His cousins reacted with mock horror.
Drefan tensed up, but Elswyth, her peaceweaving skills returning to her at last, threw an arm around him and hugged him to her side. She felt the anger go out of him.
“I think as Lady of Bamburgh, it will be my right to approve any girl these two want to marry,” she said. “Is that not so?”
“It will be so if I make it so,” Drefan said. She could feel the delight in him to have her as his companion in jest.

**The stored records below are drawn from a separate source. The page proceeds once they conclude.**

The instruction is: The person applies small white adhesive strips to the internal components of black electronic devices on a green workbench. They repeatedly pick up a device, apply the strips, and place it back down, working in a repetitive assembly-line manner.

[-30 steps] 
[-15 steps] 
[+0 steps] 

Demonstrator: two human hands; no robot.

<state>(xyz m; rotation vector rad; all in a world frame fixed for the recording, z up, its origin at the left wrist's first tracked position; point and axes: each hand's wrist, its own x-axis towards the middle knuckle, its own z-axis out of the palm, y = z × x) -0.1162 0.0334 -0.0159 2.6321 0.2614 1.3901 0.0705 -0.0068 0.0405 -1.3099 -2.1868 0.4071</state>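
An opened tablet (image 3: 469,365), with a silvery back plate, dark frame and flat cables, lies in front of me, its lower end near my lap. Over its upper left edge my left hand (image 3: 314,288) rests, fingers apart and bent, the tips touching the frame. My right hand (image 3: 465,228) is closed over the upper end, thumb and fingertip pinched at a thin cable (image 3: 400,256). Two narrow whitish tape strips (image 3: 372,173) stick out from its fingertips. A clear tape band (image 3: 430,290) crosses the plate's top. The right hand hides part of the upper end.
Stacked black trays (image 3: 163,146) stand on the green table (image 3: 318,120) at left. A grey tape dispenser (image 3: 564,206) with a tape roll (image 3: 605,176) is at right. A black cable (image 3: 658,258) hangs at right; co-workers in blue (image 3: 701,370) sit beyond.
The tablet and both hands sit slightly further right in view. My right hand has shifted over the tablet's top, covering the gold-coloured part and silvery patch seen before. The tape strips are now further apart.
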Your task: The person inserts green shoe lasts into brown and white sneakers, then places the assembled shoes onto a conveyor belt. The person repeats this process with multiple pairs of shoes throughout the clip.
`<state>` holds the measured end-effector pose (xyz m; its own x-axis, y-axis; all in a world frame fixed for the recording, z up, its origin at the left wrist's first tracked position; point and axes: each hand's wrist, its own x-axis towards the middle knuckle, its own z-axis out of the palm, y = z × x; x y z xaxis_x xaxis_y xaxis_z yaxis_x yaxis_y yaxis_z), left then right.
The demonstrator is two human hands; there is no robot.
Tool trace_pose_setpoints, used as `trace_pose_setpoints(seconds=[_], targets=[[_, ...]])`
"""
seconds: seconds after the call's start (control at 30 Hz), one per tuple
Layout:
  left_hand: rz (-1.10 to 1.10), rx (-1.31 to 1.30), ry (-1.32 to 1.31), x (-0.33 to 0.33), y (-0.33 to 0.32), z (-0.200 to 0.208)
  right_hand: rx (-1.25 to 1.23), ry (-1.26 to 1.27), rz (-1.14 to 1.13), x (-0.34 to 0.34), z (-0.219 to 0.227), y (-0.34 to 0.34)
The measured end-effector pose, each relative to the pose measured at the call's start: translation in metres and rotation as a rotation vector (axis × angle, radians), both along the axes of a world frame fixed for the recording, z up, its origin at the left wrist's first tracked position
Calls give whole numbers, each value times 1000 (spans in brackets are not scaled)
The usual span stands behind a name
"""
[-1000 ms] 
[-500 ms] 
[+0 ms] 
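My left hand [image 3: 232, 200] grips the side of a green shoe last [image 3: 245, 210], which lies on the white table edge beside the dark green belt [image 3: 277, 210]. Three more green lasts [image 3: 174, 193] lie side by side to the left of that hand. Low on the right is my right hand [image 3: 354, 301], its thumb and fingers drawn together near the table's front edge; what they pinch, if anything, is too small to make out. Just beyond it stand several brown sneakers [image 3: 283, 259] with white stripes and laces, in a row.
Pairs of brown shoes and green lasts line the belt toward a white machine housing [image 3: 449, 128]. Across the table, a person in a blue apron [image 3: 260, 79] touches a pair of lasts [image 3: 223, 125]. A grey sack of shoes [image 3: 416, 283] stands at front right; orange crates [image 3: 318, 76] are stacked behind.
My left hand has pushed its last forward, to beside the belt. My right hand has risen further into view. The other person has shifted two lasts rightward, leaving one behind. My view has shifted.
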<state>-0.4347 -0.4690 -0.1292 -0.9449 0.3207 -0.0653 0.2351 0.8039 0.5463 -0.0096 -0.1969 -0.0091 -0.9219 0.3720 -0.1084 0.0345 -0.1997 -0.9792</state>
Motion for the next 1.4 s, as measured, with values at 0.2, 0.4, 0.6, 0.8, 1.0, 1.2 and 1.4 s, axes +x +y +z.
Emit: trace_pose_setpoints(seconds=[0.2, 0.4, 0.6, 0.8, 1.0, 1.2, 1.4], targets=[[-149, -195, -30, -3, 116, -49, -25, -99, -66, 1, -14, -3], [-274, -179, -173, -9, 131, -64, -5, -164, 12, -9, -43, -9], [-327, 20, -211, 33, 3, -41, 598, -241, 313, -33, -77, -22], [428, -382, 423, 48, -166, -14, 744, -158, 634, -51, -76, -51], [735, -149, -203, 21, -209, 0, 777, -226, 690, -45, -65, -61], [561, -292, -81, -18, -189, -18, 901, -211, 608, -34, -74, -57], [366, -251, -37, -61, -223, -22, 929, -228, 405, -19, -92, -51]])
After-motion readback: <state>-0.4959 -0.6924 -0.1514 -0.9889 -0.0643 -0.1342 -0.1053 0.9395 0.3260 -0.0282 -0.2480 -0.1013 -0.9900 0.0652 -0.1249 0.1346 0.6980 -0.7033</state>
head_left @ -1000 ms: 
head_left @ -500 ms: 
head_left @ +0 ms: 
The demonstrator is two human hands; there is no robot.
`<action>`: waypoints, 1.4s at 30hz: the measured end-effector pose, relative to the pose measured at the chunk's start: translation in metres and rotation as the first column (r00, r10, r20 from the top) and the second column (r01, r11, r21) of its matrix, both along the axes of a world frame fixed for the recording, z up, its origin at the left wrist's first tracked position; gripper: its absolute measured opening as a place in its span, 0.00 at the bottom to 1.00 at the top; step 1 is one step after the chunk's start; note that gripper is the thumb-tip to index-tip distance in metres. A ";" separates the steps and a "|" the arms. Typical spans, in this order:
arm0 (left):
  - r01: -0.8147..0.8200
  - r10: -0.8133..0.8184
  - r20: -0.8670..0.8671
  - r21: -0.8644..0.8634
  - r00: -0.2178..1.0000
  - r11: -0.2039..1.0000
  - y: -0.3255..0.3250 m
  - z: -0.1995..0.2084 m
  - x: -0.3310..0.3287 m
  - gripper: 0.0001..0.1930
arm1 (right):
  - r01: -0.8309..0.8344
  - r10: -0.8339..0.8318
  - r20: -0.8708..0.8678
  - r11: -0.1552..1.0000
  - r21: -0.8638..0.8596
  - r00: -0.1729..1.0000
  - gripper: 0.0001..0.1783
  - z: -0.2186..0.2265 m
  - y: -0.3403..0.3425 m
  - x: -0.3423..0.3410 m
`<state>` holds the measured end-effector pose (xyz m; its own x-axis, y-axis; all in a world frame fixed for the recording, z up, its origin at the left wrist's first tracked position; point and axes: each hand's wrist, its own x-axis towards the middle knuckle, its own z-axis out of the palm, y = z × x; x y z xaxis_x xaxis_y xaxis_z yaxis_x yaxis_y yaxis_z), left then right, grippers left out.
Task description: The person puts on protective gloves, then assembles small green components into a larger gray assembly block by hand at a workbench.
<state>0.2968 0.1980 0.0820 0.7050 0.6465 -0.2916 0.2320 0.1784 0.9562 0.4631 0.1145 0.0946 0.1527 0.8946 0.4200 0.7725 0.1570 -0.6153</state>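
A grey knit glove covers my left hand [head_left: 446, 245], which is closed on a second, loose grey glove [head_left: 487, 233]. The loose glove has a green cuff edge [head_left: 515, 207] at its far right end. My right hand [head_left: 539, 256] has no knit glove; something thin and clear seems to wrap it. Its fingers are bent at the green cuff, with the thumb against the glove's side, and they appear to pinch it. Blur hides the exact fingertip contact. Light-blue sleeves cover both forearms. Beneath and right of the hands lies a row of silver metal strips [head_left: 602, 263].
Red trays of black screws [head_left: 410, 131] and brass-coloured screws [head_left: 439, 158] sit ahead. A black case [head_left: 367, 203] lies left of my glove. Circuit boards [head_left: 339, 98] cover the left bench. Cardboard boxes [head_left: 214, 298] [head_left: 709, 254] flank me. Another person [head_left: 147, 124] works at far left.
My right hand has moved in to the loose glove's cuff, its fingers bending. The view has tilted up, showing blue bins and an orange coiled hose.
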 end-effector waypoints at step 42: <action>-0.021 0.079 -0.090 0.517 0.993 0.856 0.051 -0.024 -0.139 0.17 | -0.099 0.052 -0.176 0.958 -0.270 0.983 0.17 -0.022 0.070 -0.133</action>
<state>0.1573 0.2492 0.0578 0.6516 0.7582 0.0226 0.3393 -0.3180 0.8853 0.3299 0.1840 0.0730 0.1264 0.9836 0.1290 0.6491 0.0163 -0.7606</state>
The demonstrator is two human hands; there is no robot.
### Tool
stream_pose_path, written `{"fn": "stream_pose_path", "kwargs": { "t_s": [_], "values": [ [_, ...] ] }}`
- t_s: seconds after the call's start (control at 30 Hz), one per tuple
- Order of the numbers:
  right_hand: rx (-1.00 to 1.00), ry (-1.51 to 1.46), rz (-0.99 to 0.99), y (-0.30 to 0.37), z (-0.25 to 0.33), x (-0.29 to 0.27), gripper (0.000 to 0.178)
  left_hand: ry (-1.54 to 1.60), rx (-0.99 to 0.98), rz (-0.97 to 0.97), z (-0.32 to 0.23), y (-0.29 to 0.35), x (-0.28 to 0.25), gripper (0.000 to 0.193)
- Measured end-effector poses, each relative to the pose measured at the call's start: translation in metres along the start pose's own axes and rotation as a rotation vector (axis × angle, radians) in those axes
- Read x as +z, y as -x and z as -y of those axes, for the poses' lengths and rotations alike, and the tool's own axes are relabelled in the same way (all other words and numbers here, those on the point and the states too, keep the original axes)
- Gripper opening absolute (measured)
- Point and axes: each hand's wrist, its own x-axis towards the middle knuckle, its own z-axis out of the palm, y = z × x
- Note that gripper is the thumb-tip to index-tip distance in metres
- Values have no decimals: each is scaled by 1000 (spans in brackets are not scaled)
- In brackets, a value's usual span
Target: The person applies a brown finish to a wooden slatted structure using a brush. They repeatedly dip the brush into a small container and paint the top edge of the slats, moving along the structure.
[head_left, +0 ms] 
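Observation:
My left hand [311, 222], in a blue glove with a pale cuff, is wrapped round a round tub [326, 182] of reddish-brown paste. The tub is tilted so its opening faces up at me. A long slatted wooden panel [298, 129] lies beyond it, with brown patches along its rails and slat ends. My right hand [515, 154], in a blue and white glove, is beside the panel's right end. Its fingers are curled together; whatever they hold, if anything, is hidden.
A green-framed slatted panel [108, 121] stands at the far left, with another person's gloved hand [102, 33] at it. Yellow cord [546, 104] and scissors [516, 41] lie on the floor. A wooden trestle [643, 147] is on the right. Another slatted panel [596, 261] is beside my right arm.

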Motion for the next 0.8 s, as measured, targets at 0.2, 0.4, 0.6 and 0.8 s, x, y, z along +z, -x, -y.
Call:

“I know some thin ugly girls of no fortune, with dispositions to match.”
And then they made mock obeisance to her and begged her to find them better wives, and she charmed them, charmed him, becoming, in her time of need, the lady of the hall whose office it is to bring peace and good fellowship to all, lifting their spirits, making them forget their treachery and their defeat. Yet inside her, something wept.